South Korea has levied a record 625 billion won, equivalent to US$409.3 million, against e-commerce firm Coupang. This penalty stems from a massive customer data breach affecting over 33 million individuals and the unlawful collection of personal information. The fine represents the largest ever imposed in South Korea for a data protection violation.
The Personal Information Protection Commission found Coupang failed to report the breach within the mandatory 72-hour window. Inadequate security measures, rather than a complex cyberattack, led to the incident. An investigation revealed a former employee stole a security key, granting unauthorised access. Troublingly, Coupang’s systems continued to provide data access even after the employee's departure. Furthermore, the company illegally gathered online activity data from approximately 11 million customers via a marketing programme without securing proper consent.

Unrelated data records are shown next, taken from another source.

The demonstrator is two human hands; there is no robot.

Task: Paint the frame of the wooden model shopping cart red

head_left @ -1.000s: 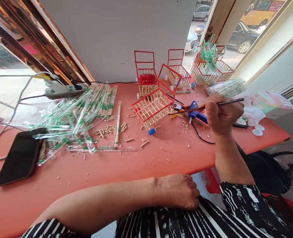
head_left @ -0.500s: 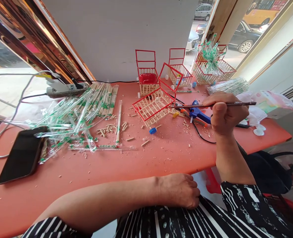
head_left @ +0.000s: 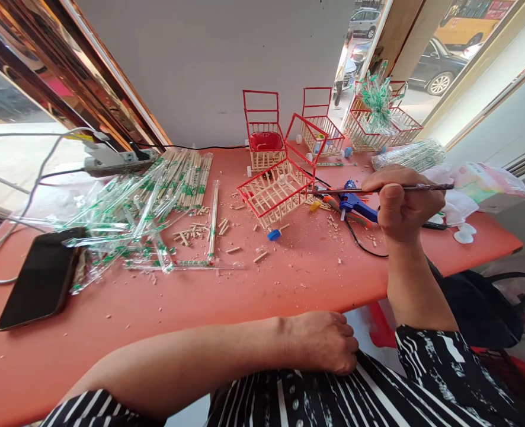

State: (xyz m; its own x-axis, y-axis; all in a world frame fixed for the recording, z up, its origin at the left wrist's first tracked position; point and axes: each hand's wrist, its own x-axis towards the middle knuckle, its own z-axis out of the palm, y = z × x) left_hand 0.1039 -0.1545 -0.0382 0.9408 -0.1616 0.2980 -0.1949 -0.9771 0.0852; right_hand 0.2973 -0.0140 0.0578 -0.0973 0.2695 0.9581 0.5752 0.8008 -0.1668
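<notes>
My right hand (head_left: 407, 201) is closed in a pinch around a thin dark brown stick (head_left: 426, 187), held nearly level. The stick's far tip meets, or lies just in front of, the right corner of a small model shopping cart (head_left: 274, 193). That cart is built of pale wooden sticks with a red rim and a red handle frame, and it stands tilted on the table. A blue wheel (head_left: 274, 235) shows at its near bottom. My left hand (head_left: 322, 341) rests against my shirt at the table edge, fingers curled into a loose fist; its palm side is hidden.
Behind stand more carts, one with a red bowl-like piece (head_left: 266, 141). Near my right hand lies a blue glue gun (head_left: 355, 207). Wrapped chopsticks (head_left: 186, 178), cut pieces (head_left: 191, 231) and a phone (head_left: 40, 279) lie left. A tissue pack (head_left: 491, 187) is at right.
The stick has shifted very slightly left in my right hand. My left hand and the carts have stayed put. A person has come into view outside the window.
</notes>
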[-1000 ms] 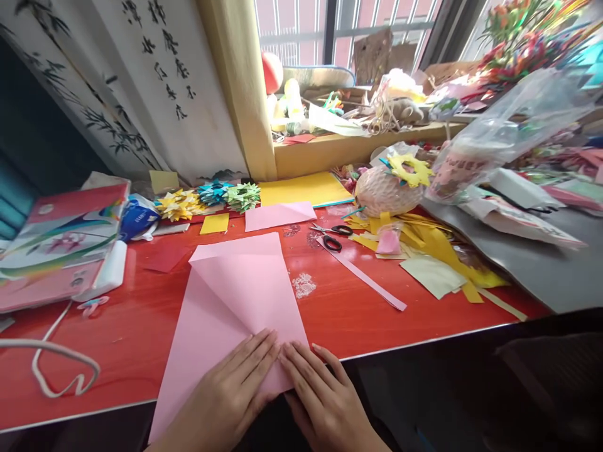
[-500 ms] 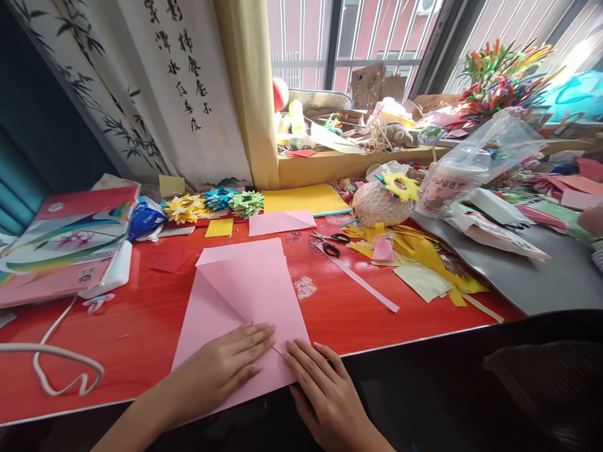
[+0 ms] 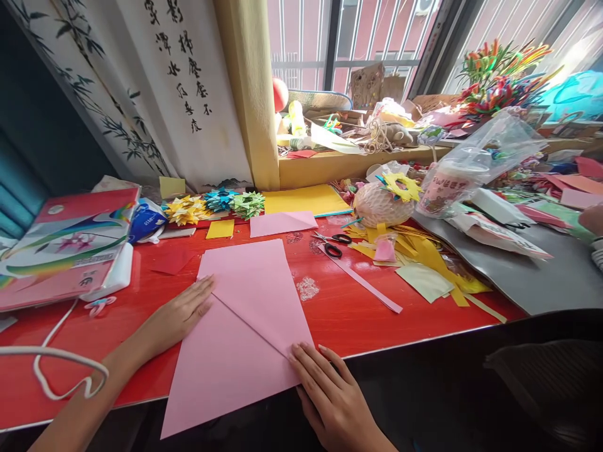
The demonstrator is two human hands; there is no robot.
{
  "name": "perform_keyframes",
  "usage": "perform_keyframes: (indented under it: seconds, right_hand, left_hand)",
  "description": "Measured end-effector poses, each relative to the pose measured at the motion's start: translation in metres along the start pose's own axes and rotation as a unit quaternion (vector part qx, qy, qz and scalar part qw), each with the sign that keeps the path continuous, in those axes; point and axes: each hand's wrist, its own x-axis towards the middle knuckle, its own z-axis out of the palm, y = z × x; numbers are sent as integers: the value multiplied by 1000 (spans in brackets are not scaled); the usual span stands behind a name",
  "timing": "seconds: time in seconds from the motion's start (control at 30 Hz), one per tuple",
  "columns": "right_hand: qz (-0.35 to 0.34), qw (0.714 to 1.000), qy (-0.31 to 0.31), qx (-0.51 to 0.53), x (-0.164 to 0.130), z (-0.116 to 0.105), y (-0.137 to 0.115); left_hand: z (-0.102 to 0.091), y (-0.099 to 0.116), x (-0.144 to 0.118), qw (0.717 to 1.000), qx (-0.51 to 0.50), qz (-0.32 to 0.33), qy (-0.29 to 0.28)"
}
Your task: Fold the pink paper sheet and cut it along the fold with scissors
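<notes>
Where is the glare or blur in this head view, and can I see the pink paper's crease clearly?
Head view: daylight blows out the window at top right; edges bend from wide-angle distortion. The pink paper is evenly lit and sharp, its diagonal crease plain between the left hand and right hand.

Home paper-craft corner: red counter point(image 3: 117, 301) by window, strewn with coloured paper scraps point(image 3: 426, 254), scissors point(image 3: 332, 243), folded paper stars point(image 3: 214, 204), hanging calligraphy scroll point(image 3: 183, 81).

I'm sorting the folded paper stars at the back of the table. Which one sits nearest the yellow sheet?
The green star. It lies at the right end of the row, beside the yellow sheet; the blue star is in the middle and the yellow star farthest left.
</notes>
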Motion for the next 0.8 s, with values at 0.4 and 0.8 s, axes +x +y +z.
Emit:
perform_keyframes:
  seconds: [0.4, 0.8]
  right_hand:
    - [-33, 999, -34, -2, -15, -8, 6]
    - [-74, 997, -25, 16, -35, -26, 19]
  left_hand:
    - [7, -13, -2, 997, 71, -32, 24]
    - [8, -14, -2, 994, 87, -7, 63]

This substantial fine, equating to about 1.4% of Coupang’s 2025 revenue of 45 trillion won, serves as a significant warning. For beauty and salon businesses in the UK, this case highlights the increasing regulatory risk associated with handling customer data. While the breach involved an e-commerce giant, the principles of data security, consent, and timely reporting apply universally. The incident suggests that even basic security protocols, like revoking access credentials, can be critical failure points. Businesses must ensure their data governance practices are not just compliant but demonstrably effective in protecting sensitive client information.